## TO DO
Every line in the data below that includes "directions" belongs in the answer, copied as it stands.

## DATA TO PROCESS
= = =

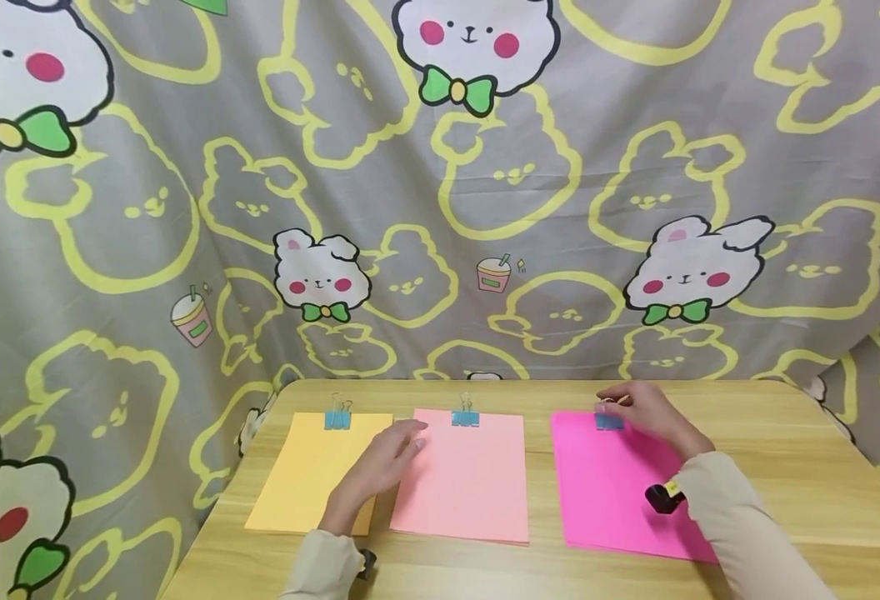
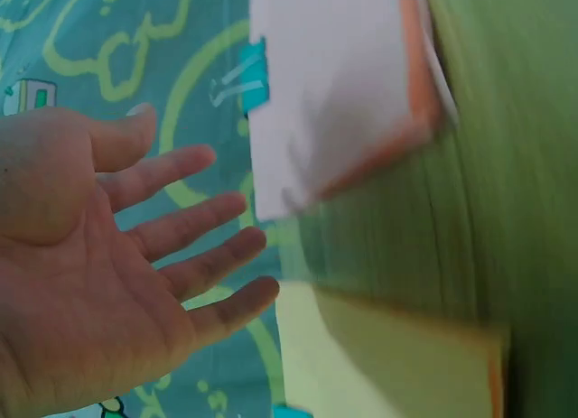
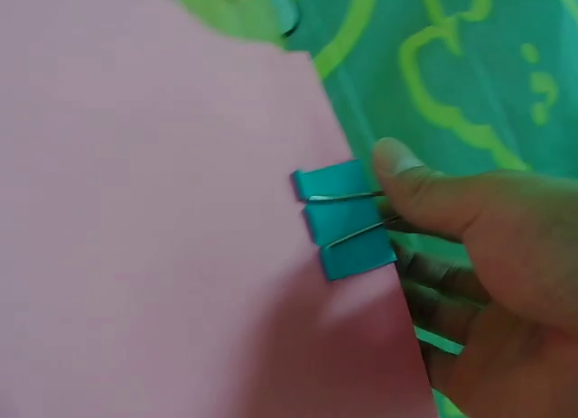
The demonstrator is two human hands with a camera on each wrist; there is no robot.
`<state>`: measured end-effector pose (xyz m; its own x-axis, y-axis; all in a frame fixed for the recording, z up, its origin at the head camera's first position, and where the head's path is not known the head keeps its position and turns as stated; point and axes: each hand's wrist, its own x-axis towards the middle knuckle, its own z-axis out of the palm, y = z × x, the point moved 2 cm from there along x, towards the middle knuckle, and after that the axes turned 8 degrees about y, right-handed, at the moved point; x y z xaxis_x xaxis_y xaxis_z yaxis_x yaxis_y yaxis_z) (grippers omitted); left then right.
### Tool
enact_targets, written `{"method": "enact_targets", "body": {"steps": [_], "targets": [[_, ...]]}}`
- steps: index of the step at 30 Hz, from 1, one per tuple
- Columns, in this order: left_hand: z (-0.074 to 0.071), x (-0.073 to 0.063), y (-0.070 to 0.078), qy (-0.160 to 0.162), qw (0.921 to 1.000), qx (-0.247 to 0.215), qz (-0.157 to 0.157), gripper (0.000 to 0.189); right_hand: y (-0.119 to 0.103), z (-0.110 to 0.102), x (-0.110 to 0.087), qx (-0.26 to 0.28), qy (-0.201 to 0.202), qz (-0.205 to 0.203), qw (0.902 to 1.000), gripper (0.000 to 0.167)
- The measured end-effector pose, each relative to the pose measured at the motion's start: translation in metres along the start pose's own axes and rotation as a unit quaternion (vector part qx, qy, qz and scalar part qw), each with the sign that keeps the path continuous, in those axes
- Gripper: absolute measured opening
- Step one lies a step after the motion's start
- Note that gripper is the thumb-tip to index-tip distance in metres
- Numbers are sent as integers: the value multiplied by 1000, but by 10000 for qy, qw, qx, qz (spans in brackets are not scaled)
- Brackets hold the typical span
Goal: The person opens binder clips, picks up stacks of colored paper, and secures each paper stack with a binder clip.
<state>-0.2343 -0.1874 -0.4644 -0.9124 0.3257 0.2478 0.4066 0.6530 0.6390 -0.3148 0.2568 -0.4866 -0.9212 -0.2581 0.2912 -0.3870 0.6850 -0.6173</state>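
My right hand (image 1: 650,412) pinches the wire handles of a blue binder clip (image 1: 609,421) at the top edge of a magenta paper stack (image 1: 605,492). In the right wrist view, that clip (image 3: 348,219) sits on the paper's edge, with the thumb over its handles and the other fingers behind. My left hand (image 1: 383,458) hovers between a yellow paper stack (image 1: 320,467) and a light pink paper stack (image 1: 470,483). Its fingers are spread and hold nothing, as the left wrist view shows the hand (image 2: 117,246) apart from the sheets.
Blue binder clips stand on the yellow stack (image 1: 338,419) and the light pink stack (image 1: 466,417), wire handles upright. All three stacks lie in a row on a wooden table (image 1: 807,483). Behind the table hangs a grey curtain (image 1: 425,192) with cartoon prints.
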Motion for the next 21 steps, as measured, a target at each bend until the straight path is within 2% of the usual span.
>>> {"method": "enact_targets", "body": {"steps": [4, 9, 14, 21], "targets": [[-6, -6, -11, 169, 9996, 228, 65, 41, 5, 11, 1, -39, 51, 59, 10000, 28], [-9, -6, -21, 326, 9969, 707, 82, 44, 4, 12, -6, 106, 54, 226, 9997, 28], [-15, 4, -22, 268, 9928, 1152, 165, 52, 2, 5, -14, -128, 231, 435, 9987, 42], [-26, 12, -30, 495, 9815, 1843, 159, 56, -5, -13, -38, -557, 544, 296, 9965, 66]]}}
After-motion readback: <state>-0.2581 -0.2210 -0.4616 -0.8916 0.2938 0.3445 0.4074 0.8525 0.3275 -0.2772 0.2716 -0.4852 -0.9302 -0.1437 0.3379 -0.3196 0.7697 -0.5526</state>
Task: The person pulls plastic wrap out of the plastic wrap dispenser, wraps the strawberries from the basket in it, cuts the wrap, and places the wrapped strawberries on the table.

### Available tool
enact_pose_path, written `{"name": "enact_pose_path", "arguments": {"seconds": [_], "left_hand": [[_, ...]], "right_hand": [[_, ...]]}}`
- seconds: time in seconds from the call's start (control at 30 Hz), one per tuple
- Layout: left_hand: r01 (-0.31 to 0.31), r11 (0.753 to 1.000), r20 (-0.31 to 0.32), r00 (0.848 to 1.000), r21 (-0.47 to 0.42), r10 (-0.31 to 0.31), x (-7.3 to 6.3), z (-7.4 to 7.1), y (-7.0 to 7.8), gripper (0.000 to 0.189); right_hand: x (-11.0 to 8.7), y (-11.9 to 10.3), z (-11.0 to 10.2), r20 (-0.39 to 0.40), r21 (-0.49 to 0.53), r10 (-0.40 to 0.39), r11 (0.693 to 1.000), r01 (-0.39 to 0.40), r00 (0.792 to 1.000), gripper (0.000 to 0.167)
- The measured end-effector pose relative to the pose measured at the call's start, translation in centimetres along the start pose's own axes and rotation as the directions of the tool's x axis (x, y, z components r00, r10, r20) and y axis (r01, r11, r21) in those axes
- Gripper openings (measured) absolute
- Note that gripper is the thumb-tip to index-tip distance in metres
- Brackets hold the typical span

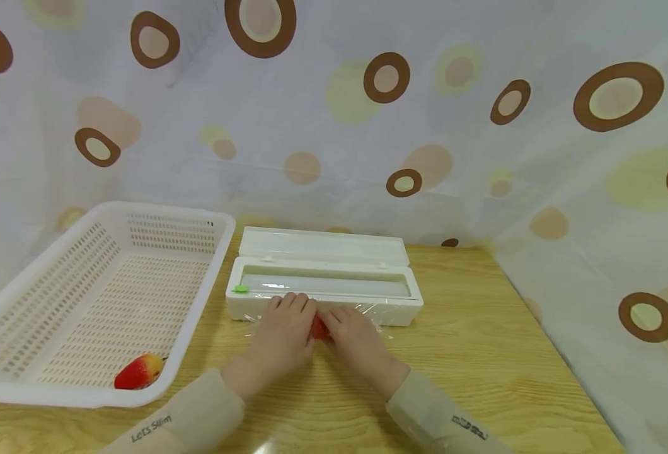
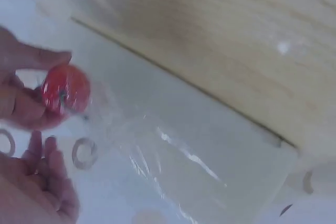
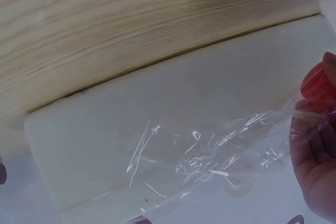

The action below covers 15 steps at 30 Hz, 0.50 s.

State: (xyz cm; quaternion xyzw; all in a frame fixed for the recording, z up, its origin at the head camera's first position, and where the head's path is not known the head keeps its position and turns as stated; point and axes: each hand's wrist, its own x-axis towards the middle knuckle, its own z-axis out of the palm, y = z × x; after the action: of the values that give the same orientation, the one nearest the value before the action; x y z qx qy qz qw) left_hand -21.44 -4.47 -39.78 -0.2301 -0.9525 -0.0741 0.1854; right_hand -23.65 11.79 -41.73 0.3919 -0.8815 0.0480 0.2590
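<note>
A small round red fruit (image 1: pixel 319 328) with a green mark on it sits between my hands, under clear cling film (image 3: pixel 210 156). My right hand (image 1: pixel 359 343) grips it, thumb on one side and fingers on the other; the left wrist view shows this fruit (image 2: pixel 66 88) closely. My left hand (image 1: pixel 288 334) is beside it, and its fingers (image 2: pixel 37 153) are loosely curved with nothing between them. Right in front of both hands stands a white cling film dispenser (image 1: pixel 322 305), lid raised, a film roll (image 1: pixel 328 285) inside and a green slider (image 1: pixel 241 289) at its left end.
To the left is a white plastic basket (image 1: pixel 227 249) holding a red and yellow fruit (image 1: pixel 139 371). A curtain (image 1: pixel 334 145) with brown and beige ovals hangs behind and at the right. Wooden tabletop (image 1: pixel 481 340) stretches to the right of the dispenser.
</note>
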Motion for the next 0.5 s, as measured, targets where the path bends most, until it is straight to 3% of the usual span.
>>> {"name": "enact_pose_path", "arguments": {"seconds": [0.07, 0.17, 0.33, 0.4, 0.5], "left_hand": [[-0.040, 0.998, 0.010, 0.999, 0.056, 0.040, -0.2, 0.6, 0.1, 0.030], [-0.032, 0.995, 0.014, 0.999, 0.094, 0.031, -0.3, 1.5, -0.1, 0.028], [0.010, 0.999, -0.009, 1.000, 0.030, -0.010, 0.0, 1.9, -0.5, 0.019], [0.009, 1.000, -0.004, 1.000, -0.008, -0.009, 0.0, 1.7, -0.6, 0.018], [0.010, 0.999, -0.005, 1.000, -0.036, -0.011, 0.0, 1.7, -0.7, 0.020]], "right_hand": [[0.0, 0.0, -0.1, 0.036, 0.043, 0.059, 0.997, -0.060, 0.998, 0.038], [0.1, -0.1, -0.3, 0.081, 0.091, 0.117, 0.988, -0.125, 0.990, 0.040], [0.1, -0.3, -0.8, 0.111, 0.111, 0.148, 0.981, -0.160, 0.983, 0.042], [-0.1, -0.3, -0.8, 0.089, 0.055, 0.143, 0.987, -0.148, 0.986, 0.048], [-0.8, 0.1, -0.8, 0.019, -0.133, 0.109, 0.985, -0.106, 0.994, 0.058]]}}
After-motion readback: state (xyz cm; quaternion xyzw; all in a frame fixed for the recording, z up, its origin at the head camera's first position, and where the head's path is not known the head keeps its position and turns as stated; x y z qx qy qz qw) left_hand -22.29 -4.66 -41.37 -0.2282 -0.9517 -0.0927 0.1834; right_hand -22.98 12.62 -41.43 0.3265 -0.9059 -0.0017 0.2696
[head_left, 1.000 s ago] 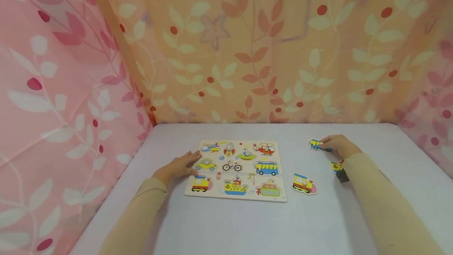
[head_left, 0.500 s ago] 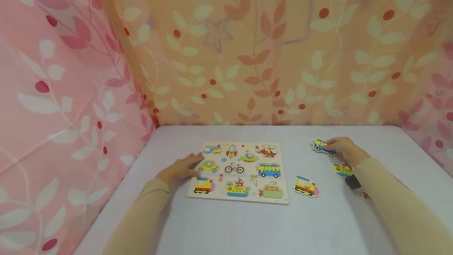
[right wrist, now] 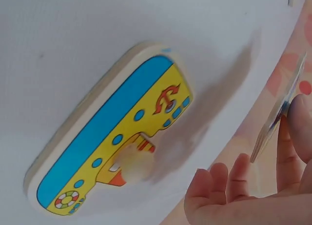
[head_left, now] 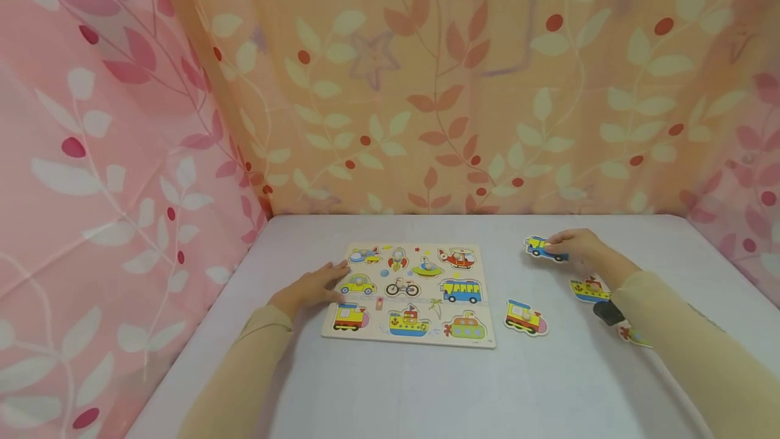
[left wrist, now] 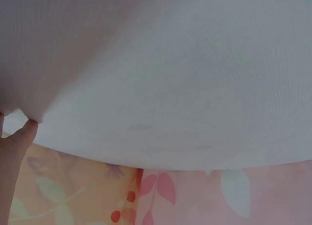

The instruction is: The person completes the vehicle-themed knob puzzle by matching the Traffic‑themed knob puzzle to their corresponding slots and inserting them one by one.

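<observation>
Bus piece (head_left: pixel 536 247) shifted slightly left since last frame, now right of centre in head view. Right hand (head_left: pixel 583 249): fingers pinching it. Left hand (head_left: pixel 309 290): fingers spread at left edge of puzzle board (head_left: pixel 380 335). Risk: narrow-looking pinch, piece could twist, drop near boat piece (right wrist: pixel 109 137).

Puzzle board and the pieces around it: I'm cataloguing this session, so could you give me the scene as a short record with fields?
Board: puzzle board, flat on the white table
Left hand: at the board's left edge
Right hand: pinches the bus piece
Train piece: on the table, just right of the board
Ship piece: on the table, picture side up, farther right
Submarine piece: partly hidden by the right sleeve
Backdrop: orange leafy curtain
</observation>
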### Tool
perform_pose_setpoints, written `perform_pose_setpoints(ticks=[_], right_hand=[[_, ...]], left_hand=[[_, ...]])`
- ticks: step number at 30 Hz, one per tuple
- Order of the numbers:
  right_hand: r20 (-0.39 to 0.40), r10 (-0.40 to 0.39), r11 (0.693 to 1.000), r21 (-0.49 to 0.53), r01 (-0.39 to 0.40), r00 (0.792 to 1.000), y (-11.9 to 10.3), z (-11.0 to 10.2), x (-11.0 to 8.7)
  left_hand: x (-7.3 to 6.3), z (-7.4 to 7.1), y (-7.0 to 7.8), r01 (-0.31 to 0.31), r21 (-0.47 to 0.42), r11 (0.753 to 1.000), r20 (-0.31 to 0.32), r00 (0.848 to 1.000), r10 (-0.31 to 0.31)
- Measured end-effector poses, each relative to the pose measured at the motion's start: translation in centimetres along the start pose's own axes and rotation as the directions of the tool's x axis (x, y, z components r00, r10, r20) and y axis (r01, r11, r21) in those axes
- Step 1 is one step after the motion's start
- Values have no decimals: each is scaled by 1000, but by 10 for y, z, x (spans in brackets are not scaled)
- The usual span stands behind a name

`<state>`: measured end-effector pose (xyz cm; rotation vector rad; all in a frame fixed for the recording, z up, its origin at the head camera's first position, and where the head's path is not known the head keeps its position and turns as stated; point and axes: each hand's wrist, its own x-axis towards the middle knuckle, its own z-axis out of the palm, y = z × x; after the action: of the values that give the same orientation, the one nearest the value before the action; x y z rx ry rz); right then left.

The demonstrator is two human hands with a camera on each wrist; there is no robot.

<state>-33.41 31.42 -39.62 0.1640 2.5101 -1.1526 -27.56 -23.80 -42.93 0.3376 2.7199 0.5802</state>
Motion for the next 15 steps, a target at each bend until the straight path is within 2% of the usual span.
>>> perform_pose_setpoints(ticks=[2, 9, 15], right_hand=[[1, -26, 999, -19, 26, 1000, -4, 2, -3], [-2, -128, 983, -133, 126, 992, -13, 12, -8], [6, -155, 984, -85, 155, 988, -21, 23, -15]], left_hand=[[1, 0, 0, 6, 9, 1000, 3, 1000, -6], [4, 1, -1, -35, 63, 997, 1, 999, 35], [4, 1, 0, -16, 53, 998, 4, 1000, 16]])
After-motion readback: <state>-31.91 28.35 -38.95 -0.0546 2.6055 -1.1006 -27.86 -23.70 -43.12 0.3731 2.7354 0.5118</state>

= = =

## EXERCISE ANSWER
- The measured end-effector pose relative to the pose measured at the call's start, translation in centimetres along the start pose's own axes and rotation as the directions of the tool's x axis (x, y, z components r00, r10, r20) and y axis (r01, r11, r21) in those axes
- Measured end-effector poses, each relative to the pose measured at the motion's start: translation in centimetres along the start pose's own axes and rotation as the directions of the tool's x axis (x, y, z components r00, r10, r20) and y axis (r01, r11, r21) in those axes

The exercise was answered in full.